On November 23, 2010, Morris began to host wrestling promotion Chikara new video segment, The Throwdown Lowdown. Morris left CNET on Friday, April 29, 2011. On February 1, 2012, Morris announced Disney Cruise Line would be releasing videos featuring her as the host.

==Personal life==
On October 21, 2010 on CNET's "The 404" podcast she announced she married Fox News Channel host Clayton Morris in an October 2010 lunchtime ceremony at New York City Hall, and would take the last name Morris both professionally and personally as of mid-November 2010. In 2010 she gave birth to the couple's first child. In 2012 she gave birth to the couple's second child. The family moved from New Jersey to Portugal in 2019. Morris and her husband had initially relocated to Pennsylvania before leaving the country all together. According to Morris, they moved to the country on temporary visas to allow their children to attend schools overseas.

==Guest appearances==
- March 29, 2007: On G4TV's Attack of the Show!, Morris talked about how she is not a fan of the whole Twitter concept.
- April 10, 2007: Marketplace Public Radio interviews Morris about the art of cyber phishing and identity theft.
- April 14, 2007: Today show host Matt Lauer interviews Morris about saving money with on-line purchases through the use of web based coupon codes.
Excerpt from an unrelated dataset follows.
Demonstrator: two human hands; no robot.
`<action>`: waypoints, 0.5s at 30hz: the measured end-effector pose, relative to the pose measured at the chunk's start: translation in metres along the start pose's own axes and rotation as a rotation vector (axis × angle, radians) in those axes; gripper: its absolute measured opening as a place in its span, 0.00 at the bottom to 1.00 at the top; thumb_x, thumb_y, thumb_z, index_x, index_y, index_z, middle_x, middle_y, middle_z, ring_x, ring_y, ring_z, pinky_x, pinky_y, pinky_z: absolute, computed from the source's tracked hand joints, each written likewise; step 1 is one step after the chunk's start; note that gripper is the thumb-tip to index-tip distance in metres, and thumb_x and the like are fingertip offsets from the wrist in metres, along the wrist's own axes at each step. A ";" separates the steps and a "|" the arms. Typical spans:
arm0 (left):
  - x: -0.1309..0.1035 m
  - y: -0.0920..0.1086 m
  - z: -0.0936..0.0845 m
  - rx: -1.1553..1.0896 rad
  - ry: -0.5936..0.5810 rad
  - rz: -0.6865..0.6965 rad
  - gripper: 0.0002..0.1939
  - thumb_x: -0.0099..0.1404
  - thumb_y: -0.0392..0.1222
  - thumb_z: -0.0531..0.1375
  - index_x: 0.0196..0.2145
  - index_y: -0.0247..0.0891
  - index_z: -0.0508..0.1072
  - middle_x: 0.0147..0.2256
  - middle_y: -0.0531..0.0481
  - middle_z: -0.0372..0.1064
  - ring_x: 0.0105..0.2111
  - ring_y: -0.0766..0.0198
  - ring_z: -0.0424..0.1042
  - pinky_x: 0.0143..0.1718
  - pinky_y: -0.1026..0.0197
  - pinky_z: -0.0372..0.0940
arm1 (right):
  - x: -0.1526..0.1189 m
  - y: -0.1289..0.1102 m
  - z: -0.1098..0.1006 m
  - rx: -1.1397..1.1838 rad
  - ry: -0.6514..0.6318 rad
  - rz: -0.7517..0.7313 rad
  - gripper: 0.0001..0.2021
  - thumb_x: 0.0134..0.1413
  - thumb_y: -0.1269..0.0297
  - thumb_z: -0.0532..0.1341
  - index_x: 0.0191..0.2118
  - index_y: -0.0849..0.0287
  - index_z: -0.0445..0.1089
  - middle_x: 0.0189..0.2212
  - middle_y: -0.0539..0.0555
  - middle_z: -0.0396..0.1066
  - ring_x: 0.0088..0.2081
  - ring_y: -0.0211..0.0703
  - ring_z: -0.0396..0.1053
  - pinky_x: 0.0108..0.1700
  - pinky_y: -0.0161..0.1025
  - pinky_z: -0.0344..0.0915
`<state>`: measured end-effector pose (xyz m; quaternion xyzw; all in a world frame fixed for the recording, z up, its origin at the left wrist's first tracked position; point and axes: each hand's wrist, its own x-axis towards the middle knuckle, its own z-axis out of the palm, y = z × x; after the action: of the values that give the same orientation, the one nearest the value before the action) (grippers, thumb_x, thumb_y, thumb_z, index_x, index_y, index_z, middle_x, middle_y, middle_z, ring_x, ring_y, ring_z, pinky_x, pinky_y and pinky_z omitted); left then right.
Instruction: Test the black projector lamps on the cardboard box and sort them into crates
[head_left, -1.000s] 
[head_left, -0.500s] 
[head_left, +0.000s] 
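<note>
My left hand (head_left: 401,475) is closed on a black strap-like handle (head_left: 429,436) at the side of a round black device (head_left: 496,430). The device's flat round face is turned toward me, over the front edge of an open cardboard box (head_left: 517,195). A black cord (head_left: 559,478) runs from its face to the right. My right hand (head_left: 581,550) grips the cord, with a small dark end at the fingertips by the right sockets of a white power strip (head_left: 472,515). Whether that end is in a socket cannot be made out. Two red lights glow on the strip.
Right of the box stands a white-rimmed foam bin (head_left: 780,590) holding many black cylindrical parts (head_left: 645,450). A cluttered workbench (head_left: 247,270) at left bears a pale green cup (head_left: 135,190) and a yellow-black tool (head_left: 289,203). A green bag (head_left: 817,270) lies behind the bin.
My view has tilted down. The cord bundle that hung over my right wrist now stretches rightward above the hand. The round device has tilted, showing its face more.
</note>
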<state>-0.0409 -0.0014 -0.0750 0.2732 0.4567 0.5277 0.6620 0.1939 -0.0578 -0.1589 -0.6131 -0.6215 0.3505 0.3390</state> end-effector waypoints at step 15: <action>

- April 18, 2007: Today show host Matt Lauer interviews Morris about how to save time using the Internet.
- April 18, 2007: Morris joined the boys of CNET's 404 podcast to talk about Jeff Bakalar's visit to see Shigeru Miyamoto, Juno, and movies coming up that weekend.
- April 18, 2007: GeekBrief.TV's Cali Lewis interviews Morris about her new gig as Senior Editor for CNET TV and her new show Loaded. They also talk about her transition from print journalism to video, and her famous Flickr photos of food.
- April 25, 2007: Appears in a CNBC interview about free online gaming with Billy Pidgeon of IDC.
- May 7, 2007: Along with The Naked Trucker and T-Bones Show members, Morris discusses BitTorrent's new deals with Hollywood, and her deals with the pod-o-sphere. She also talks about how she started the podcast and what she wants out of being with PodShow.
- January 10, 2008: On G4TV's Best of CES 2008, Morris joined the G4 crew to talk about some of the best gadgets seen at CES this year.
- February 20, 2008: Morris discusses the future of the growing video game industry on CNBC.
- March 29, 2008: On Fox News, Morris discusses the best way to get a Nintendo Wii.
- April 2, 2008: On Revision3's show Internet Superstar, Morris is interviewed regarding her work at CNET TV.
- August 5, 2008 : Morris was a guest on the Fox News program Red Eye w/ Greg Gutfeld.
- March 17, 2009 : On The Early Show, Natali Morris showed Chris Wragge the Dell Adamo and iPod Shuffle.
- December 25 and 31, 2009: Morris served as a fill-in anchor on WCBS news broadcasts.
- January 8, 2010: On The Early Show, Natali Morris showed of tech his and her gifts for Valentine's Day.
- January 10, 2010: On The Early Show Morris YouTube's new safety control features that prevent children from seeing dangerous content.
- April 25, 2010: On This Week in Tech (TWiT) episode 245 as a guest with Becky Worley, and Shira Lazar.
- December 19, 2010: On This Week in Tech (TWiT) episode 279 as a guest with Jim Louderback and Marshall Kirkpatrick of "ReadWriteWeb".
- May 1, 2011: On This Week in Tech (TWiT) episode 299 as a guest with Alex Lindsay, Wil Harris and Clayton Morris.
- September 1, 2011: On iPad Today (TWiT) episode 61 - Natali Morris and Apps for Parents as a guest with Sarah Lane.
- February 17, 2013: On This Week in Tech (TWiT) episode 393 as a guest with Jason Hiner, John C. Dvorak and Ryan Shrout.
- May 26, 2013: On This Week in Tech (TWiT) episode 407 as a guest with Larry Magid and Jeff Gerstmann.
- January 12, 2014: On This Week in Tech (TWiT) episode 440 as a guest with Marques Brownlee and John C. Dvorak.
- June 30, 2014: On Marketing Mavericks (TWiT) episode 13 as a guest with Frank Eliason and Steve Faktor.